WHAT TO PRODUCE: How many lines in the entries below include the string "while"? Answer with the number only.

INPUT:
....

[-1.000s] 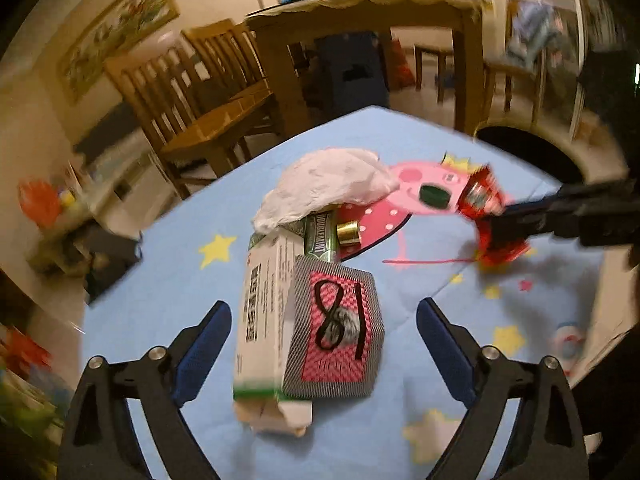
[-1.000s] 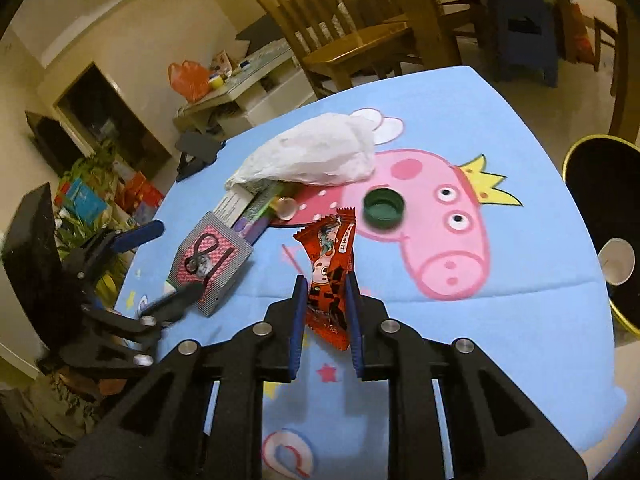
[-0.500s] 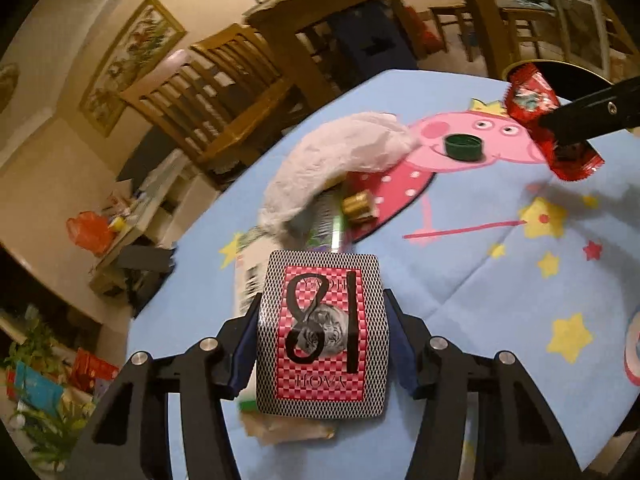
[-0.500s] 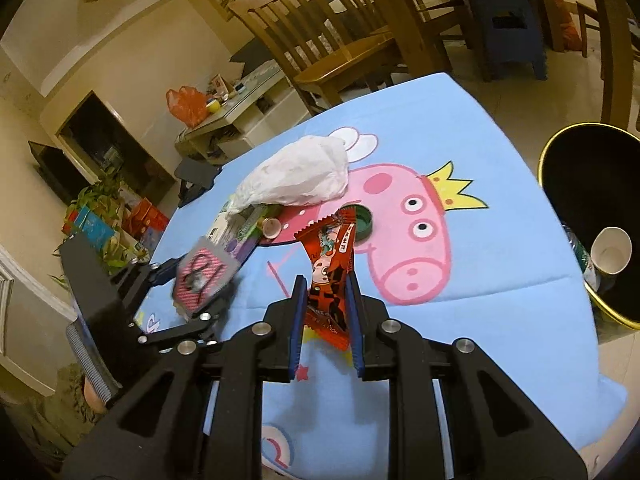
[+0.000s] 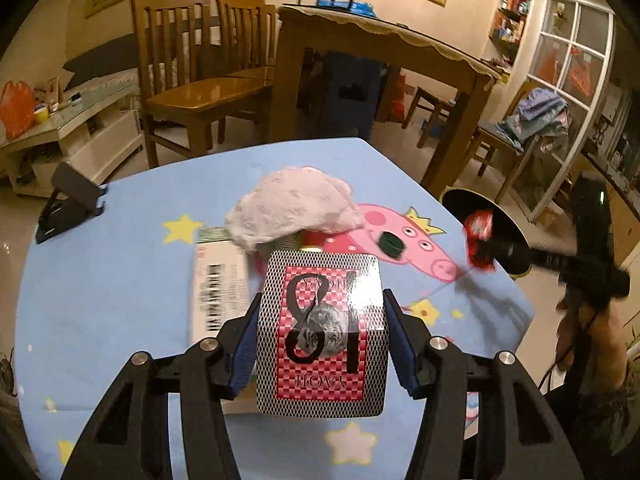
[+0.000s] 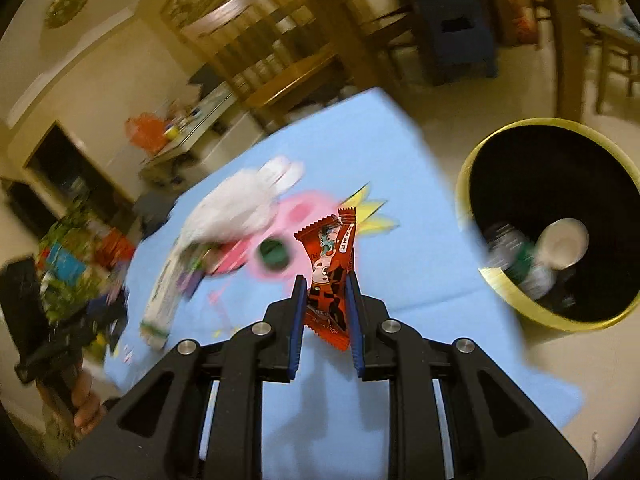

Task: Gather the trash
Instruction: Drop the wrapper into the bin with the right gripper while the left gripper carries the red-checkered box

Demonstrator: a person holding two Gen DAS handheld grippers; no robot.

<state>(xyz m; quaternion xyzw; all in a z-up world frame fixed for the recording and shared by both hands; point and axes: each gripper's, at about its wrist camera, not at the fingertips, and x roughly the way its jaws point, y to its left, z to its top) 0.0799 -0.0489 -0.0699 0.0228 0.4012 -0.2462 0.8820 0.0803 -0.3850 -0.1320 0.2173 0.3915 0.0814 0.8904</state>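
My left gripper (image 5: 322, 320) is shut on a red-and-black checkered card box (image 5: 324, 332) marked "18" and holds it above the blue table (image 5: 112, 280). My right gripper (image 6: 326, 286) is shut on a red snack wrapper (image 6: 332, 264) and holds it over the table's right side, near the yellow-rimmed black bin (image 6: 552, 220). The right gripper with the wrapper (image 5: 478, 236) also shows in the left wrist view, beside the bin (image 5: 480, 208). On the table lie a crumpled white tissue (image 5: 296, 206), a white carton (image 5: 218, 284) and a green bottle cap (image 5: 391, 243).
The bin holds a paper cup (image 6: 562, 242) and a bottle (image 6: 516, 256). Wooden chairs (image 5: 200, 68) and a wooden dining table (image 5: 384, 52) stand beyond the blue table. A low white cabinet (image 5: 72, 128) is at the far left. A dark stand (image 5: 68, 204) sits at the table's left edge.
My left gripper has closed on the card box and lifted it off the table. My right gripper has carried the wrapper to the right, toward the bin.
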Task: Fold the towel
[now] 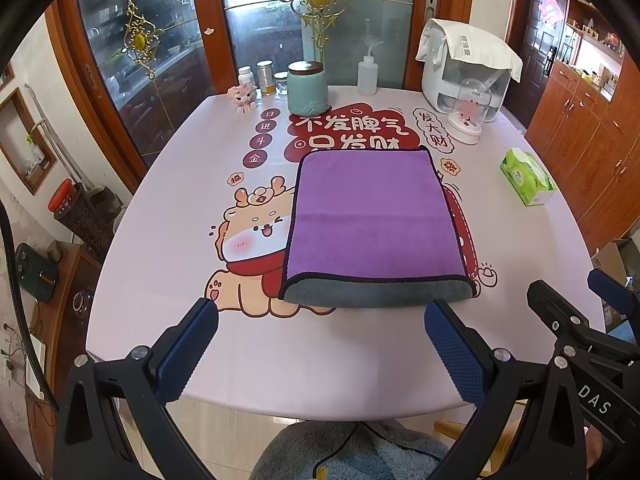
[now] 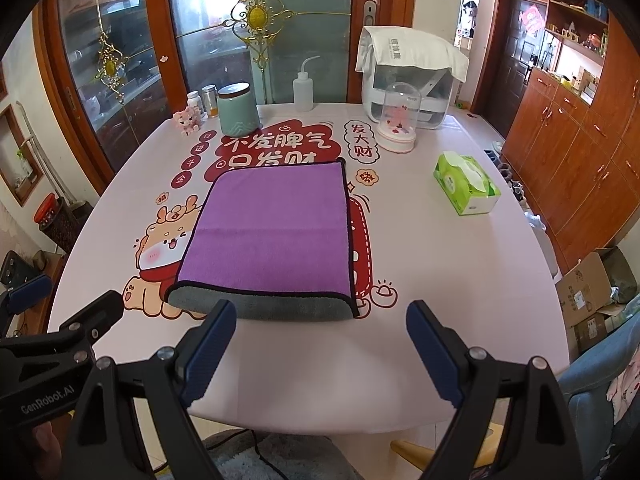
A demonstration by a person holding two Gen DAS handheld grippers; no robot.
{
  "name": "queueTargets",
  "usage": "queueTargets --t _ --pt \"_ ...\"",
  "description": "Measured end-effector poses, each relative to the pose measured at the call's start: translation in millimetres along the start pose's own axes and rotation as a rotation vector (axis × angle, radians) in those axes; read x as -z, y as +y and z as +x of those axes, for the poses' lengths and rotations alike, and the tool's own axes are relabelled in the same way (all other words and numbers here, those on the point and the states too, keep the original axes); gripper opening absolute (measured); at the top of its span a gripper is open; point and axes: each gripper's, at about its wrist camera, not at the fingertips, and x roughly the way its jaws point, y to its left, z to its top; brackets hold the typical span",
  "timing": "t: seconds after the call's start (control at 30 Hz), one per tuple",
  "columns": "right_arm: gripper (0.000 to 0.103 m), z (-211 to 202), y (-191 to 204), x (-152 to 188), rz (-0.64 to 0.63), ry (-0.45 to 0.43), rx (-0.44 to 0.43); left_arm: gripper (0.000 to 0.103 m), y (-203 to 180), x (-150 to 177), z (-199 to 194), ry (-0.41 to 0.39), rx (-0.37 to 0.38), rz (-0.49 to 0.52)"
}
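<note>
From the left wrist camera, the left gripper point(image 1: 321, 320) hangs over the near edge of the table point(image 1: 168, 280), its jaws spread wide with nothing between them. Its blue pads point(image 1: 188, 354) sit apart from the towel point(image 1: 372, 220), which lies flat near the middle of the table, already folded: purple on top, with a grey layer showing along the near edge and a dark trim around the border. It covers part of a cartoon print on the tablecloth. At the far side stand a teal jar point(image 1: 308, 88), a squeeze bottle point(image 1: 370, 74) and a white appliance point(image 1: 466, 68) draped with a cloth. A green tissue box point(image 1: 526, 176) sits to the right, well apart from the towel. The right gripper point(image 1: 580, 308) shows at the right edge of this view.

From the right wrist camera, the right gripper point(image 2: 318, 320) is also held over the near edge of the table point(image 2: 480, 280), jaws wide and empty. The towel point(image 2: 272, 224) lies just ahead of it; one finger's tip overlaps the grey edge in the picture, though I cannot tell whether it touches. The tissue box point(image 2: 466, 184) lies to the right, and the left gripper point(image 2: 60, 304) shows at the left edge, its jaws apparently parted.
</note>
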Motion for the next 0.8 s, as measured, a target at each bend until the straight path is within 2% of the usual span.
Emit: queueTargets --t 0.57,0.8 --pt "0.088 9 0 -2 0.003 0.023 0.005 0.103 4 9 10 0.018 0.01 0.003" --pt "0.088 19 -2 -4 0.007 0.041 0.005 0.103 6 -2 15 0.023 -0.007 0.013"
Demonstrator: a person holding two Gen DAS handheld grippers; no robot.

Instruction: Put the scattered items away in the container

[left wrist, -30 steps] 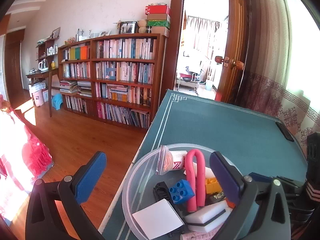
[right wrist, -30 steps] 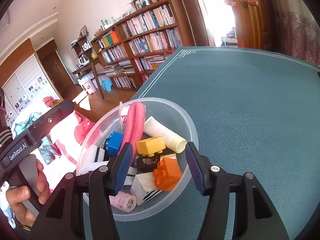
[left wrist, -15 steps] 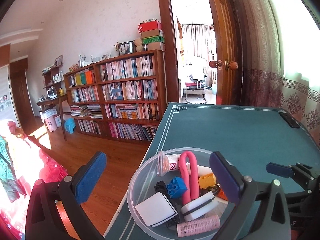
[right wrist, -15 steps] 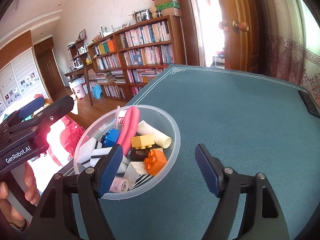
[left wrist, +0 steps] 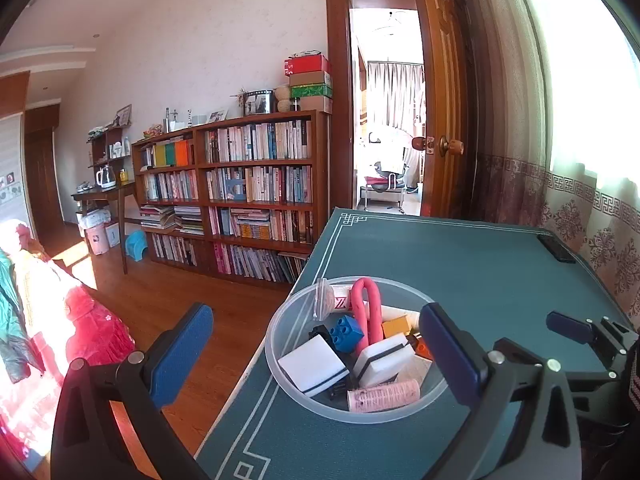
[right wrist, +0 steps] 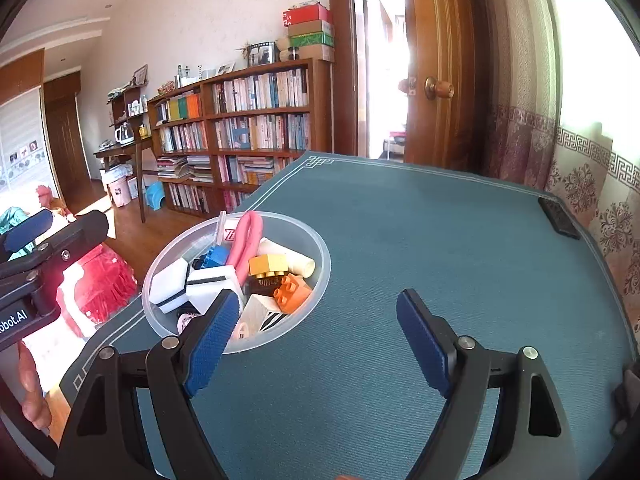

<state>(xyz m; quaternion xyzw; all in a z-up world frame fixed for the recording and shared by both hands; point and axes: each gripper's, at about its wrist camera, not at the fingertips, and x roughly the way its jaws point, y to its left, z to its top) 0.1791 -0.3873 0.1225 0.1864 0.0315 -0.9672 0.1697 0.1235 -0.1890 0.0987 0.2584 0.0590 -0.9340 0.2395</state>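
Observation:
A clear plastic bowl [left wrist: 280, 344] [right wrist: 320, 276] stands near the left edge of the teal table mat. It holds a pink loop [left wrist: 366, 308] [right wrist: 248, 236], a blue brick [left wrist: 346, 332], a yellow brick [right wrist: 268, 264], an orange brick [right wrist: 292, 288], white sponges [left wrist: 312, 366] [right wrist: 170, 284] and a pink roller [left wrist: 384, 396]. My left gripper [left wrist: 316, 344] is open, raised before the bowl, nothing between its fingers. My right gripper [right wrist: 316, 332] is open too, just right of the bowl and nearer to me, and holds nothing.
A dark flat device [left wrist: 556, 248] [right wrist: 558, 220] lies at the mat's far right edge by the curtain. Left of the table are wood floor, a long bookshelf [left wrist: 240, 192] and red clothing [left wrist: 92, 332]. An open door [left wrist: 440, 120] is behind the table.
Both grippers have drawn back and risen from the bowl. The right gripper's fingers have spread wider and shifted right. The bowl's contents lie as before.

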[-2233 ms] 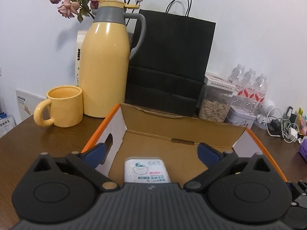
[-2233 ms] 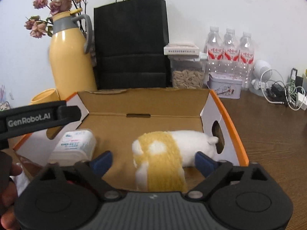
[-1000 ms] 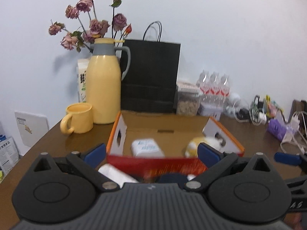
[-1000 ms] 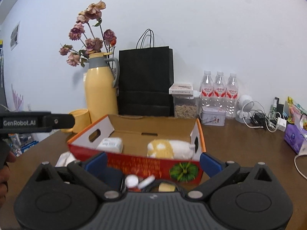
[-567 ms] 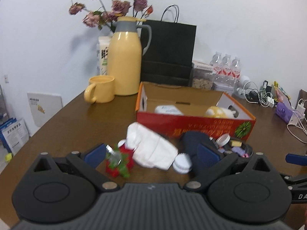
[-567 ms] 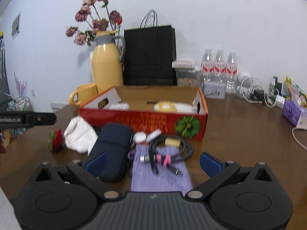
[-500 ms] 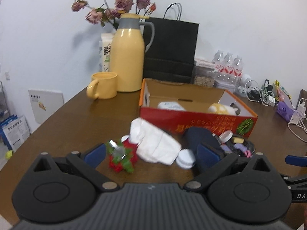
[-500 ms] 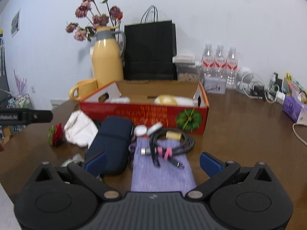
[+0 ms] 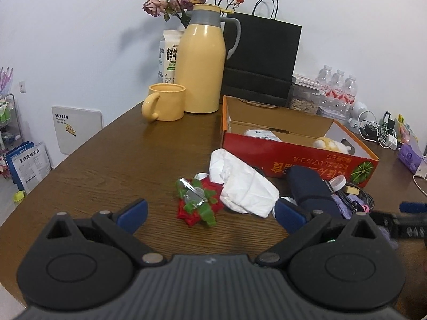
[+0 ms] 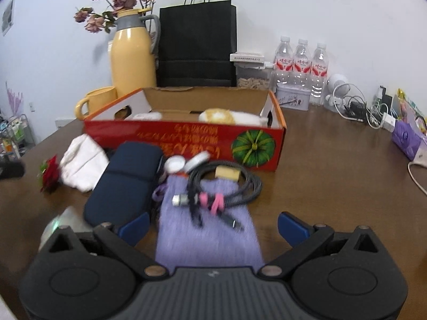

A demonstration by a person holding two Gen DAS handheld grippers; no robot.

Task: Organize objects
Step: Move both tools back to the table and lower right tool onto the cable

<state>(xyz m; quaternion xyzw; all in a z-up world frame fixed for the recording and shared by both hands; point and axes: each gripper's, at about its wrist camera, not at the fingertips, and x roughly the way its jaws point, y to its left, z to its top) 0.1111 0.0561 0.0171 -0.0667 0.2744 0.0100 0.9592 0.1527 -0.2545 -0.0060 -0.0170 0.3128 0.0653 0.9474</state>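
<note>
A red cardboard box (image 10: 186, 138) stands on the wooden table and holds a wipes pack (image 9: 263, 134) and a yellow-white plush toy (image 10: 226, 116). In front of it lie a red-green bow (image 9: 198, 204), a white cloth (image 9: 241, 185), a navy pouch (image 10: 125, 181), a coiled cable (image 10: 221, 186) on a purple cloth (image 10: 210, 237), two small white lids (image 10: 174, 164) and a yellow block (image 10: 226, 173). My left gripper (image 9: 210, 212) is open and empty, just short of the bow. My right gripper (image 10: 212, 222) is open and empty over the purple cloth's near end.
At the back stand a yellow thermos (image 9: 204, 61) with dried flowers, a yellow mug (image 9: 165, 102), a black paper bag (image 10: 197, 45), a seed jar, three water bottles (image 10: 301, 61) and a tin. Chargers and cables (image 10: 368, 112) and a purple tissue pack (image 10: 407, 137) lie at the right.
Both grippers have pulled back out of the box and toward the table's near edge, both still open. The left view has shifted a little left, onto the bow.
</note>
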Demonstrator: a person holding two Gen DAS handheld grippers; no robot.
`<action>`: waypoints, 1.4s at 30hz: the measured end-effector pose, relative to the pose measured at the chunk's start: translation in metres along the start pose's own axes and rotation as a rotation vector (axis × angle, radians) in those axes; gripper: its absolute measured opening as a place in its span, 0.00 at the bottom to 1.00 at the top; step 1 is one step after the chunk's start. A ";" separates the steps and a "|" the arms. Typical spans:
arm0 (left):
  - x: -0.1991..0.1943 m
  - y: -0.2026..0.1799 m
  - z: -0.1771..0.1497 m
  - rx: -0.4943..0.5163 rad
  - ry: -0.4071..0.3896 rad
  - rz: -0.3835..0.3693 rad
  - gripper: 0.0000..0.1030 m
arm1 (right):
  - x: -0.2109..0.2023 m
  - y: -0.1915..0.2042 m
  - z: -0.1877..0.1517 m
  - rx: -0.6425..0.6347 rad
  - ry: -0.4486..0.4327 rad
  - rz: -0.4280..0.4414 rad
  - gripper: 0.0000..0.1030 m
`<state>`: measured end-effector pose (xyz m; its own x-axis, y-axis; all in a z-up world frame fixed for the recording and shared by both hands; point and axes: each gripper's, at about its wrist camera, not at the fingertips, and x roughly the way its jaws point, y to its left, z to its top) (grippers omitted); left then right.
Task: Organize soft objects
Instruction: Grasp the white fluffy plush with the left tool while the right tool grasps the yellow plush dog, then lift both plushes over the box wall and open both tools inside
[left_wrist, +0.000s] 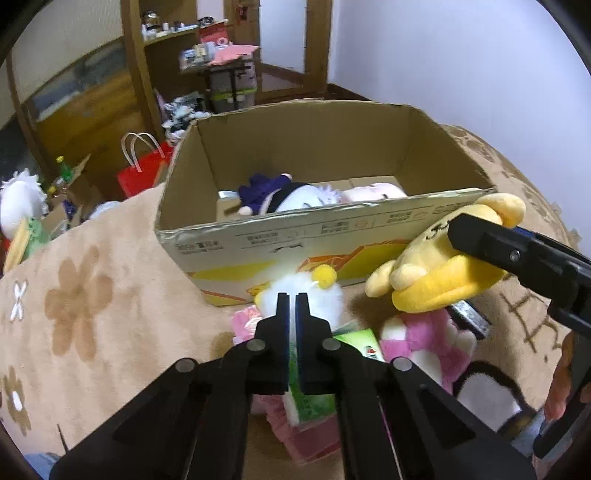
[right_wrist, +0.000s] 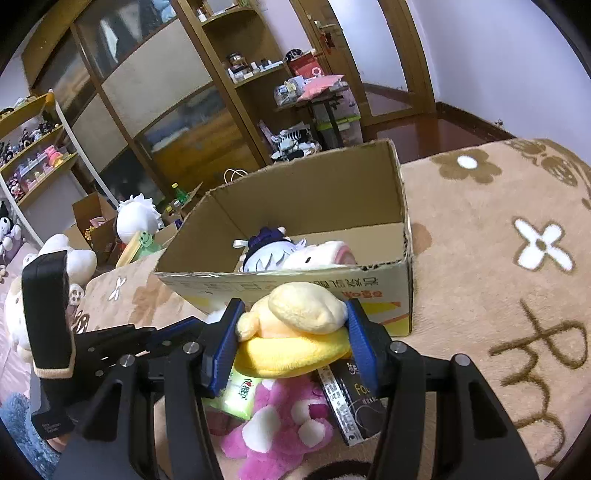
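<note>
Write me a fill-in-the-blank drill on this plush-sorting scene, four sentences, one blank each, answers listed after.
1. The right gripper is shut on a plush toy whose colour is ____.
2. The cardboard box already holds ____ plush toys.
3. The left gripper has its fingers nearly together and holds ____.
4. Below the held toy lies a bear plush whose colour is ____.

Answers: yellow; two; nothing; pink
</note>
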<state>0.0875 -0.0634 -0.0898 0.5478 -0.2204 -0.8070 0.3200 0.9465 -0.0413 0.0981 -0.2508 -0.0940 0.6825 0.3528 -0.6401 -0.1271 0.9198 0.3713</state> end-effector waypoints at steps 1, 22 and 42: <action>0.001 0.002 0.001 -0.016 0.003 -0.003 0.01 | -0.003 0.001 0.001 -0.002 -0.008 -0.003 0.57; 0.049 -0.006 0.017 0.008 0.091 -0.036 0.51 | -0.010 -0.015 0.004 0.026 -0.020 -0.035 0.57; 0.037 0.000 0.013 0.000 0.031 0.016 0.19 | -0.017 -0.011 0.004 0.007 -0.038 -0.039 0.57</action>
<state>0.1179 -0.0746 -0.1116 0.5289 -0.1982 -0.8252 0.3112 0.9499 -0.0287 0.0912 -0.2672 -0.0844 0.7138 0.3099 -0.6281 -0.0952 0.9314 0.3515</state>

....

RESPONSE TO THE EXERCISE: 2